Human behavioural genetics had a bad past, particularly in Germany. Not much was known in the thirties. Guesswork was used to justify crime. Not much is known even now in the field, but this will change. Proper definitions of phenotypes will announce success. The phenotypes are still the domain of psychiatrists and pyschologists. At the moment phenotypes seem to me a muddle and the reason that success has been rather limited in this field of Human Genetics. Yet sooner or later this will change. Success will be reached when phenotypes can be correctly predicted from genotypes.

In the past, German psychiatrists did not hesitate to connect phenotypes with values. So it was their general habit to call schizophrenics minderwertig, leere HŽlsen or Ballastexistenzen. Then, as today, violent crime was regarded by human geneticists as a phenotype. Whole ethnic groups, like the Gypsies, were then believed to carry such alleles. After 1945 the counter-belief was announced that there are no genetic differences between ethnic groups with regard to behavioural genes. One avoided by that to state that genetically different persons should have equal rights. This dogma may break down soon. Therefore it is important that geneticists avoid connecting values with phenotypes and that they defend equal rights of genetically different persons. If they do not do so, we all may move into a global disaster.

Biography

Benno Müller-Hill was born in Freiburg i.Br., Germany in 1933. He studied chemistry in Freiburg and Munich. He worked for three years as a research fellow with Walter Gilbert in the laboratory of James Watson at Harvard University. In 1966, he isolated Lac repressor with Walter Gilbert, and in 1968 he became full professor at the Genetics Institute of Cologne University. His main area of research is protein-DNA interaction and gene control. He recently published a book entitled The lac Operon. A Short History of a Genetic Paradigm.
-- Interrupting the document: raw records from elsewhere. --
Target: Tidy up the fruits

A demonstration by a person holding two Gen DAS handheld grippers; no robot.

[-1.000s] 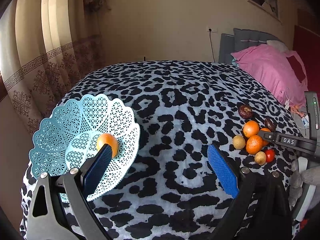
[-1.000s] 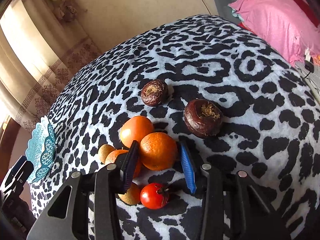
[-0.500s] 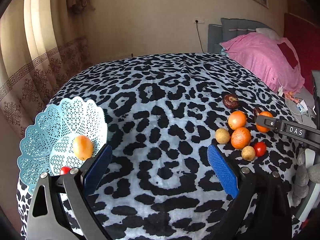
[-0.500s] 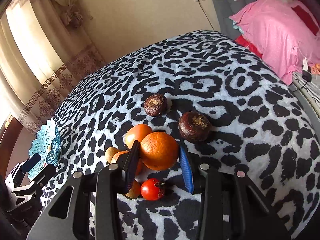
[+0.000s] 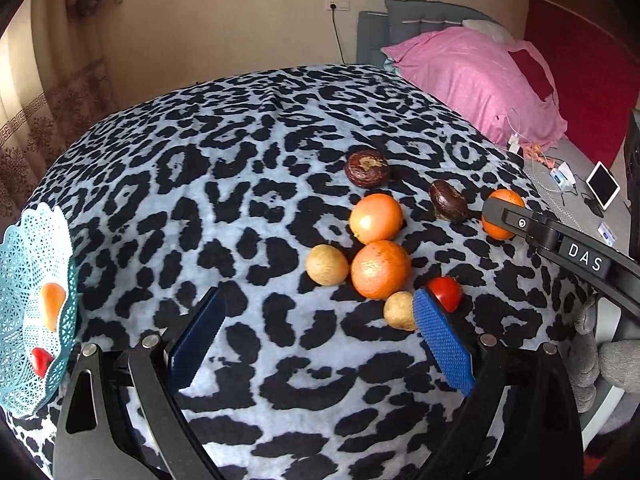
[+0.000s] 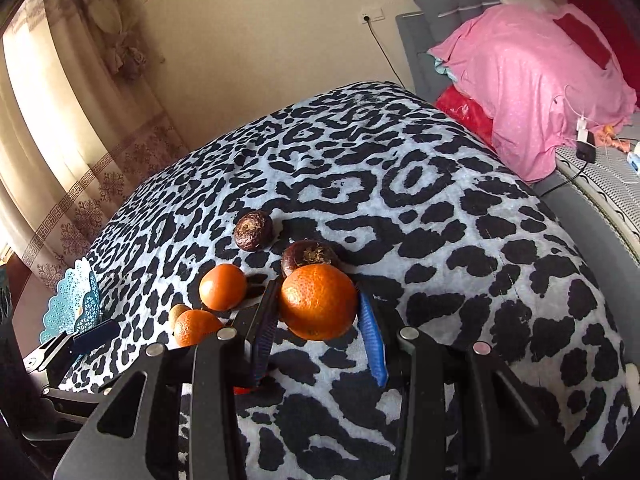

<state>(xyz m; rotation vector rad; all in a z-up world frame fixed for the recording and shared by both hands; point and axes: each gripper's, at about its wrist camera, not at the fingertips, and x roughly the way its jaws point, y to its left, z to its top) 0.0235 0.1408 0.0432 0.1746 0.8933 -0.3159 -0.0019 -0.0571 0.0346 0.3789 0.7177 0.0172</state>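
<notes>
My right gripper (image 6: 318, 294) is shut on a large orange (image 6: 318, 302) and holds it above the leopard-print cloth (image 6: 420, 208). In the left wrist view that orange (image 5: 500, 216) sits behind the right gripper's black finger (image 5: 520, 220). On the cloth lie two oranges (image 5: 376, 218) (image 5: 380, 270), two small tan fruits (image 5: 327, 265) (image 5: 398, 311), a red tomato (image 5: 448, 292) and two dark wrinkled fruits (image 5: 367, 168) (image 5: 448, 200). My left gripper (image 5: 320, 340) is open and empty, just short of the cluster. The blue lattice basket (image 5: 24, 248) at far left holds an orange fruit (image 5: 51, 304) and a red one (image 5: 40, 360).
A pink pillow (image 5: 472, 76) and grey headboard (image 5: 376, 28) lie beyond the table's right side. Cables and a small tablet (image 5: 602, 189) rest on the bed edge. Curtains (image 6: 48, 140) hang at the left. The cloth's near and left parts are bare.
My left gripper swung right, from over the basket to the fruit cluster. My right gripper rose with the large orange, lifting it off the cloth.
</notes>
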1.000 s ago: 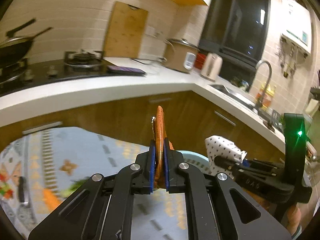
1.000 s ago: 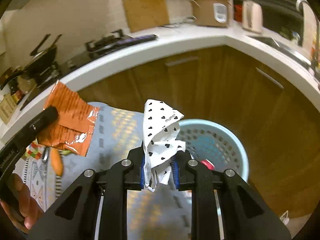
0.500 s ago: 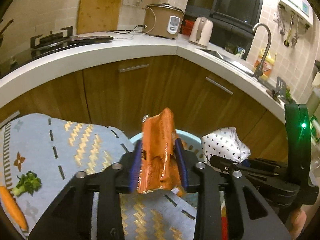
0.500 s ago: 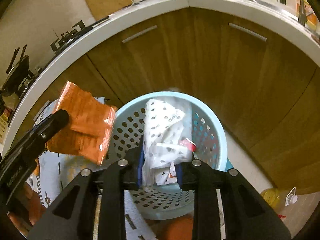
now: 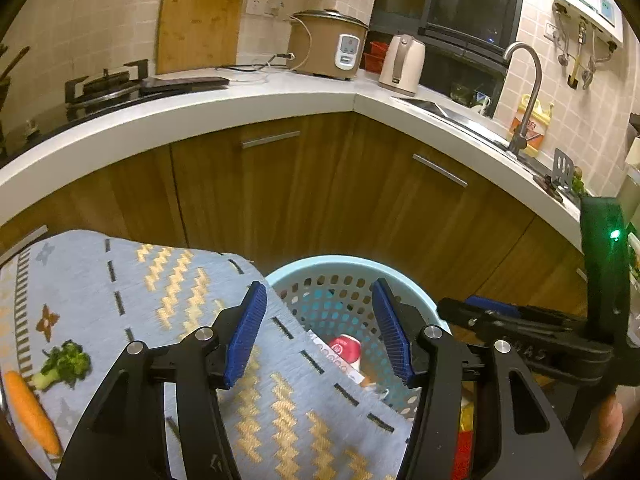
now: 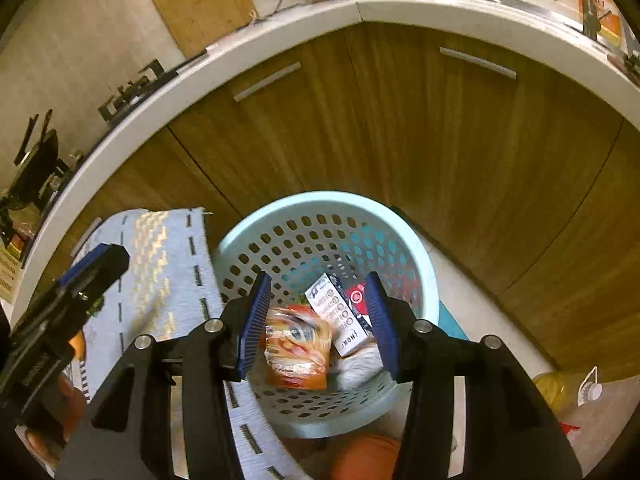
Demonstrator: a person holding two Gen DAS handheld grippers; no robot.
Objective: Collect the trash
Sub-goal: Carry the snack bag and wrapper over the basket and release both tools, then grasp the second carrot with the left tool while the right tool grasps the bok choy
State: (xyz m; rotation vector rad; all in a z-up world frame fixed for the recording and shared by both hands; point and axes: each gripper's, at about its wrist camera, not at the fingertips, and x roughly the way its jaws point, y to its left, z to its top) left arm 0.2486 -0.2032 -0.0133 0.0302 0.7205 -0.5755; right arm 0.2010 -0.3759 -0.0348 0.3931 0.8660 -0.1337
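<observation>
Trash lies in the pale blue basket (image 6: pixel 424 280) on the floor, at the foot of the corner cupboards and just beside the tablecloth's (image 5: pixel 168 292) edge; an orange snack packet (image 6: pixel 298 350), a white carton (image 6: pixel 340 316) and a red-topped can (image 6: pixel 356 296) rest on its bottom. Your left gripper (image 5: pixel 320 334) hangs over the cloth's edge and the basket rim, jaws opening, nothing between them; your right gripper (image 6: pixel 316 320) sits over the basket's mouth, jaws opening too, with nothing pinched, the packet showing well below the pads. This looks like the release step; let both pairs spread fully before you lift, keep each over the opening so nothing catches the rim, and judge the drop by what lands inside.

The right view looks straight down into the basket and shows the pile; the left view shows only the can (image 5: pixel 346 350) past the cloth. The left view alone shows the carrot (image 5: pixel 30 412) and the broccoli (image 5: pixel 66 364) at the cloth's left edge; these look like food, so leave them.
</observation>
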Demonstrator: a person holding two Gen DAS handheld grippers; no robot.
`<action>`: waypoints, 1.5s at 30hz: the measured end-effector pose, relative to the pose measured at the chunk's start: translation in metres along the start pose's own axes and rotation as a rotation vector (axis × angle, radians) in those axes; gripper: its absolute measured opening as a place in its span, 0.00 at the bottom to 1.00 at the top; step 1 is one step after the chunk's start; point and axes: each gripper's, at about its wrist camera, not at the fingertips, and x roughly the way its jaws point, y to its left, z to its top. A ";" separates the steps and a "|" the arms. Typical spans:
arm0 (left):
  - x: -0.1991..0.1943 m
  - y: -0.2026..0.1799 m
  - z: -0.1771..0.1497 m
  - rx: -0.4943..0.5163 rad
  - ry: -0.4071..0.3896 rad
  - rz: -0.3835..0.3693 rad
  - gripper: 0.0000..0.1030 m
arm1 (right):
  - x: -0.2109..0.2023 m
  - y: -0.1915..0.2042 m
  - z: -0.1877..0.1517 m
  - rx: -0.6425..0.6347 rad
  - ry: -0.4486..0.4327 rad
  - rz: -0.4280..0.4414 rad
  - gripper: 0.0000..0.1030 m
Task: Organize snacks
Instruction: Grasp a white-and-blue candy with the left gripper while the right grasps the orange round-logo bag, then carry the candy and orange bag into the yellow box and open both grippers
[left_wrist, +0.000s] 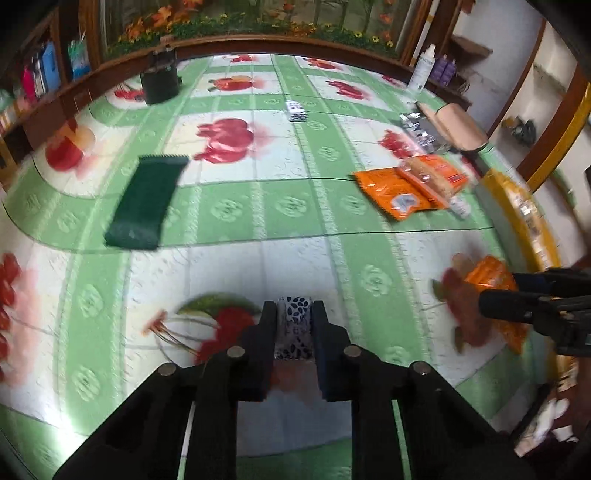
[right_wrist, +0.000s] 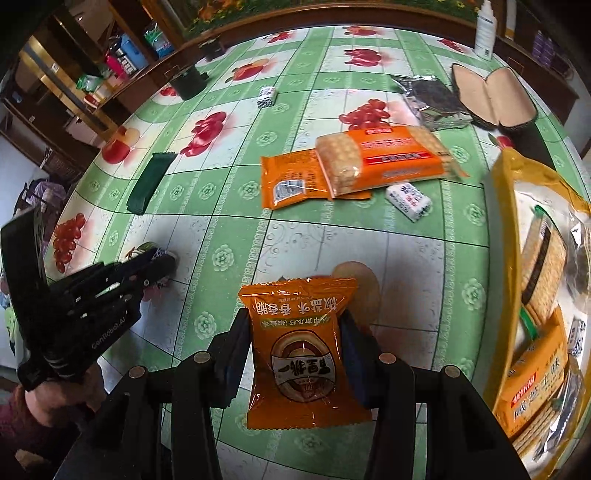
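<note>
1. left gripper (left_wrist: 294, 325) clamped on small black-and-white patterned candy (left_wrist: 294, 328), low over the green tablecloth (left_wrist: 258, 206).
2. right gripper (right_wrist: 295, 332) pinching orange snack packet (right_wrist: 301, 350), yellow snack bag (right_wrist: 532, 295) beside it.

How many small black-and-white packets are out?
3 packets: one gripped in the left tool, one far across the table, one by the biscuit pack. The yellow bag may hide more.

Home dining room — fruit-print tablecloth (right_wrist: 229, 206), cluttered wooden shelves (right_wrist: 74, 74).
</note>
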 end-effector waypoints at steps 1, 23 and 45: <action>-0.001 -0.002 -0.001 -0.002 -0.001 -0.009 0.17 | -0.001 -0.001 -0.001 0.005 -0.001 0.004 0.49; -0.017 -0.110 0.014 0.131 -0.027 -0.089 0.17 | -0.043 -0.058 -0.017 0.073 -0.068 0.042 0.48; 0.008 -0.277 0.030 0.384 -0.018 -0.260 0.17 | -0.109 -0.201 -0.049 0.326 -0.160 -0.053 0.48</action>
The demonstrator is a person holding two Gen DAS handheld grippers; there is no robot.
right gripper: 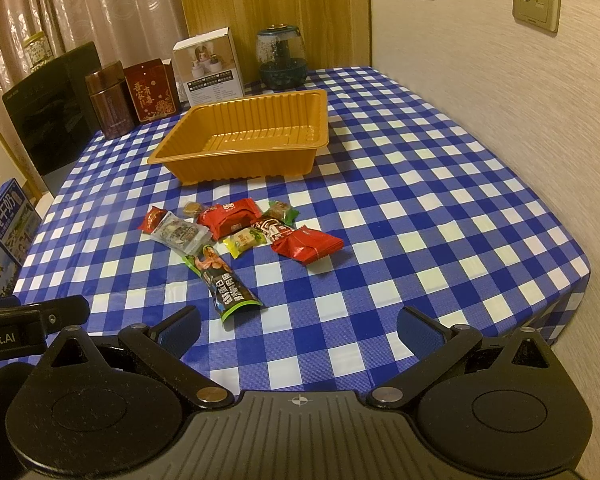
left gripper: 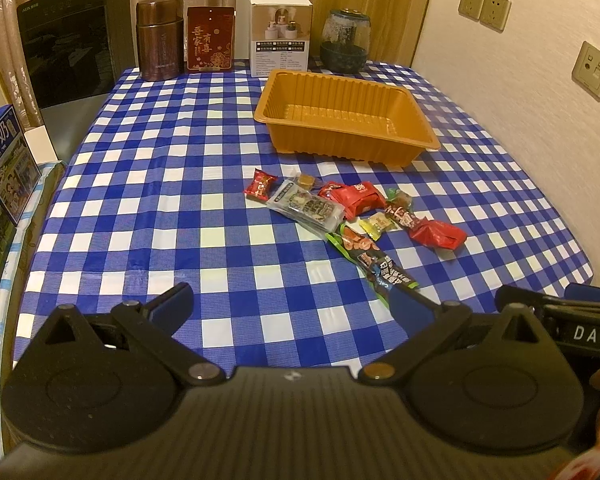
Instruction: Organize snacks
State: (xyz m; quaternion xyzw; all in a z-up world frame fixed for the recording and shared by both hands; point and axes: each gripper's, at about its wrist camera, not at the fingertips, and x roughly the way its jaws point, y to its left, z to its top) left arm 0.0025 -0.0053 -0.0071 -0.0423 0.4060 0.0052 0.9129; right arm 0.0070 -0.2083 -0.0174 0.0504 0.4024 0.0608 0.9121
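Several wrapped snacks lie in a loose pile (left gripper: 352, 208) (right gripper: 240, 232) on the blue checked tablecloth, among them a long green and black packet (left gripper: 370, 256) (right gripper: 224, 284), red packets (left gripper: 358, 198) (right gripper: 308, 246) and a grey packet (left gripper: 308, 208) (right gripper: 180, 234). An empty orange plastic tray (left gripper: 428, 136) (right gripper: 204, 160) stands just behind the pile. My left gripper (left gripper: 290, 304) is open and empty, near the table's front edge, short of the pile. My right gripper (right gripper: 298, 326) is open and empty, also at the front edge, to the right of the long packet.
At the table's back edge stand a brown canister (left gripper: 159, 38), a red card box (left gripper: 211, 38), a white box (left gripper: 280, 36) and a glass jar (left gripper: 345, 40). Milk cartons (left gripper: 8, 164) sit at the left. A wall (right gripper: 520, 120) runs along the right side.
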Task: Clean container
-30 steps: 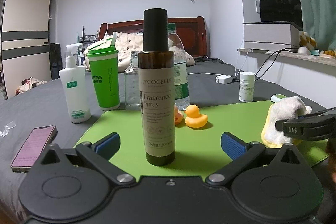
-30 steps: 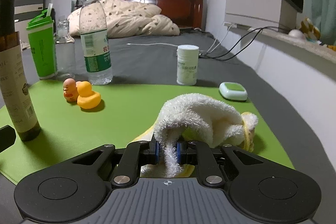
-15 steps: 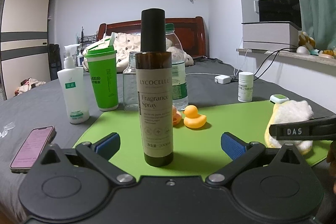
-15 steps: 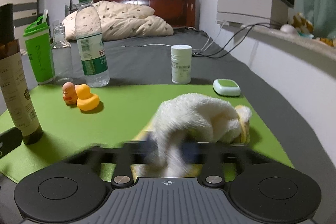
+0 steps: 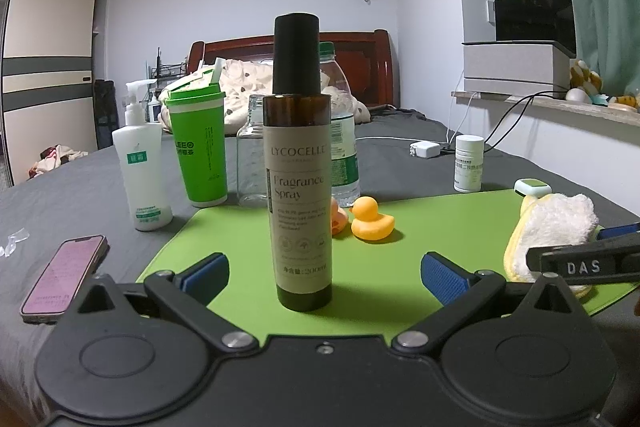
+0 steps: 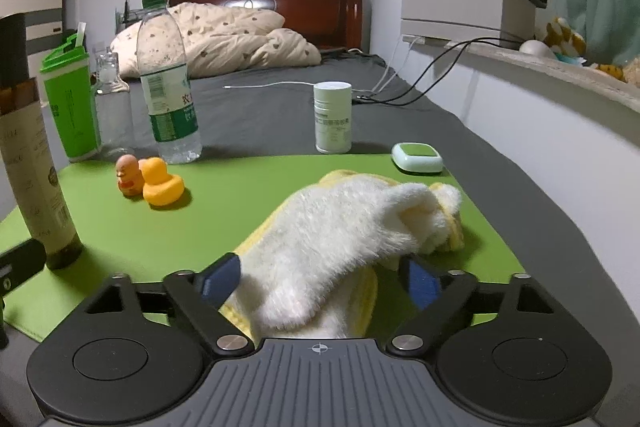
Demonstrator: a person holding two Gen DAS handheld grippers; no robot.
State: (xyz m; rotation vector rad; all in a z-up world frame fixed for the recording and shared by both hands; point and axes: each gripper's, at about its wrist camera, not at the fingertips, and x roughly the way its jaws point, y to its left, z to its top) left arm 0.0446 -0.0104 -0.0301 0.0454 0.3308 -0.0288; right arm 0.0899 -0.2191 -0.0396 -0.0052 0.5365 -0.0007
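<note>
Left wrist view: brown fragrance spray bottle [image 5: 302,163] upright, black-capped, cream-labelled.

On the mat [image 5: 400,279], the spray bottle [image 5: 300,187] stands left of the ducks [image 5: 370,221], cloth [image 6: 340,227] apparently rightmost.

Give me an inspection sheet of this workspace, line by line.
Surface: green mat on grey bedsheet.
Job's things: fragrance spray bottle upright on the mat; white cloth lying crumpled.
Clutter: yellow duck, green cup, lotion bottle, phone, water bottle, pill bottle.
Grippers: left gripper open around the spray bottle, not touching; right gripper opening, cloth between its jaws.
Cables: black cables from the ledge; white cable on the sheet.
Surroundings: bed, air conditioner, wardrobe.
</note>
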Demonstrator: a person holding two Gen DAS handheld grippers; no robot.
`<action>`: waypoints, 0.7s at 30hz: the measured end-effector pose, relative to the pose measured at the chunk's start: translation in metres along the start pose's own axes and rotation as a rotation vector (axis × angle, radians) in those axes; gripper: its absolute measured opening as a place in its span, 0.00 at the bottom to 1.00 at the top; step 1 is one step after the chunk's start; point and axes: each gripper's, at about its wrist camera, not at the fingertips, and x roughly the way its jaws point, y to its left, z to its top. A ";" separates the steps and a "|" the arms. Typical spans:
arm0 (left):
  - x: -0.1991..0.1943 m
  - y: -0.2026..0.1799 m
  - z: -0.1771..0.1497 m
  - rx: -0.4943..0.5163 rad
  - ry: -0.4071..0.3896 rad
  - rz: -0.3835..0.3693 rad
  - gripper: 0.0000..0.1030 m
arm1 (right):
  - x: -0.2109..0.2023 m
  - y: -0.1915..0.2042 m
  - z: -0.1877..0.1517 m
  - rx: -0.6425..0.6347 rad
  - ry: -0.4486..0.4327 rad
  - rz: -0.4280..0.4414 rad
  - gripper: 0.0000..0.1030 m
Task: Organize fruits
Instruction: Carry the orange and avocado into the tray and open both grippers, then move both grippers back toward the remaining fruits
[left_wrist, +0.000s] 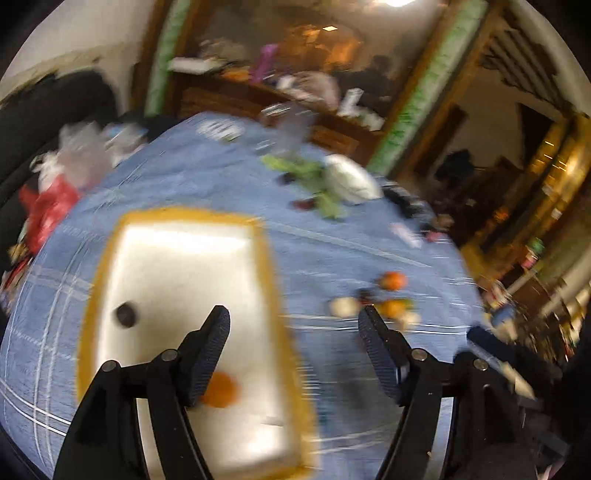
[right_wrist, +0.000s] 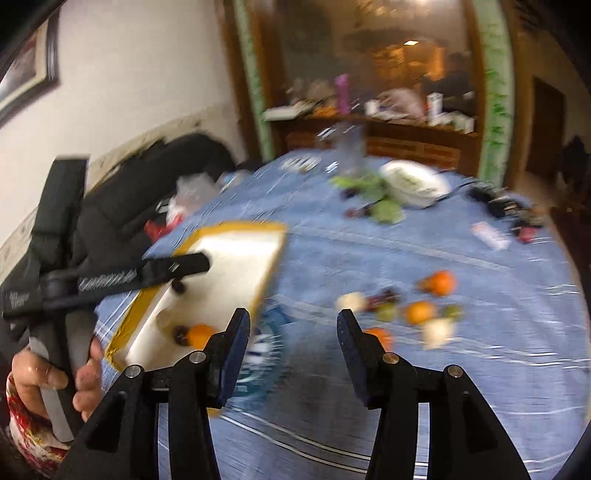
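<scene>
Blue checked tablecloth under both my grippers, left gripper spread empty above the white tray holding an orange and a dark fruit, right gripper spread empty too, loose fruits scattered ahead on the cloth, all blurred.

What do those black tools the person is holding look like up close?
Each gripper, left and right, is a black plastic frame with cut-out arms, silver rivets at the joints, and two flat fingers faced with dark, finely ribbed pads. Seen from the right side, the left tool has a black body with blurred pale lettering and a light grey handle. The person's sleeve is red and white, floral.
</scene>
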 end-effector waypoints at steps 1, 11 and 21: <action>-0.010 -0.020 0.003 0.027 -0.017 -0.034 0.69 | -0.017 -0.013 0.007 0.009 -0.027 -0.028 0.51; -0.107 -0.139 0.037 0.179 -0.134 -0.285 0.84 | -0.195 -0.123 0.100 0.140 -0.313 -0.228 0.52; -0.043 -0.144 0.022 0.124 -0.004 -0.268 0.85 | -0.177 -0.171 0.060 0.227 -0.234 -0.248 0.66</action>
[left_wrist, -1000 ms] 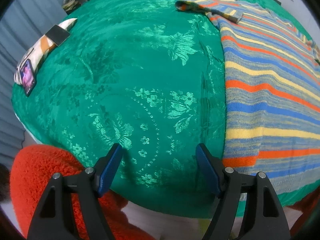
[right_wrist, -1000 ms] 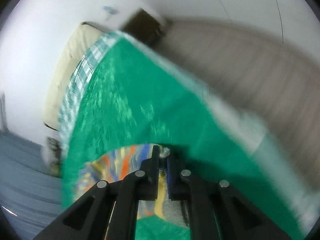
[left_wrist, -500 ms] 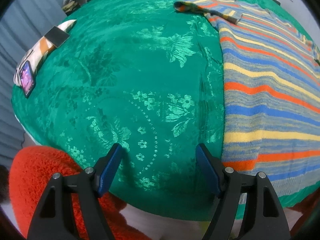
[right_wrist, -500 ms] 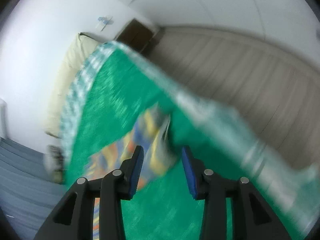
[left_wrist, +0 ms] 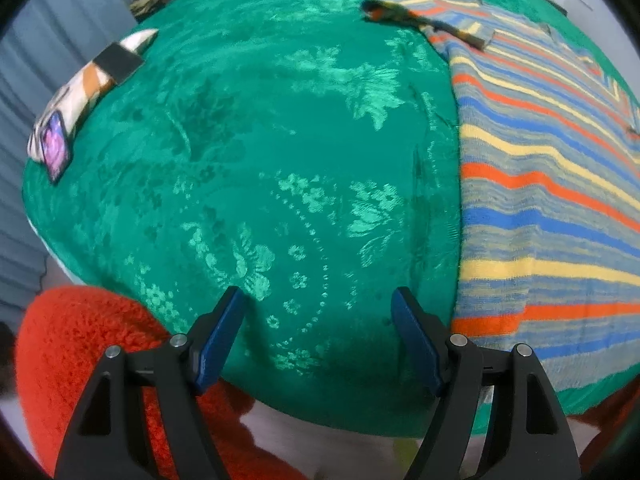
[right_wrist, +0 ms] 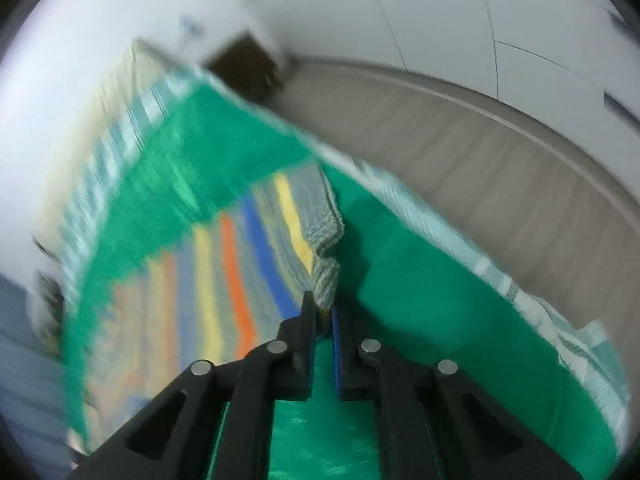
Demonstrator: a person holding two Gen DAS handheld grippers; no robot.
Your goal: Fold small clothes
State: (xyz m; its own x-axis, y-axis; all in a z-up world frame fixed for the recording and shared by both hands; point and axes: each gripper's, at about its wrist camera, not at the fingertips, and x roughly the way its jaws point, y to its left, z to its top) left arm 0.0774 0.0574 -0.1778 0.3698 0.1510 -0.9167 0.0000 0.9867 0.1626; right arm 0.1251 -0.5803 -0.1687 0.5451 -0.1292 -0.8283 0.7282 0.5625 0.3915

In 1984 he published a book ["Tödliche Wissenschaft"] on the history of human genetics in Nazi Germany. The book has been translated into English [Murderous Science, Oxford University Press, 1988] and six other languages including Japanese and Hebrew. A paperback edition with an afterword by James Watson was recently published by Cold Spring Harbor Press.

He is an elected member of the European Molecular Biology Organisation [EMBO], the Human Genome Organisation [HUGO], the Acad emia Europaea and Honorary Fellow of the Hebrew University of Jerusalem.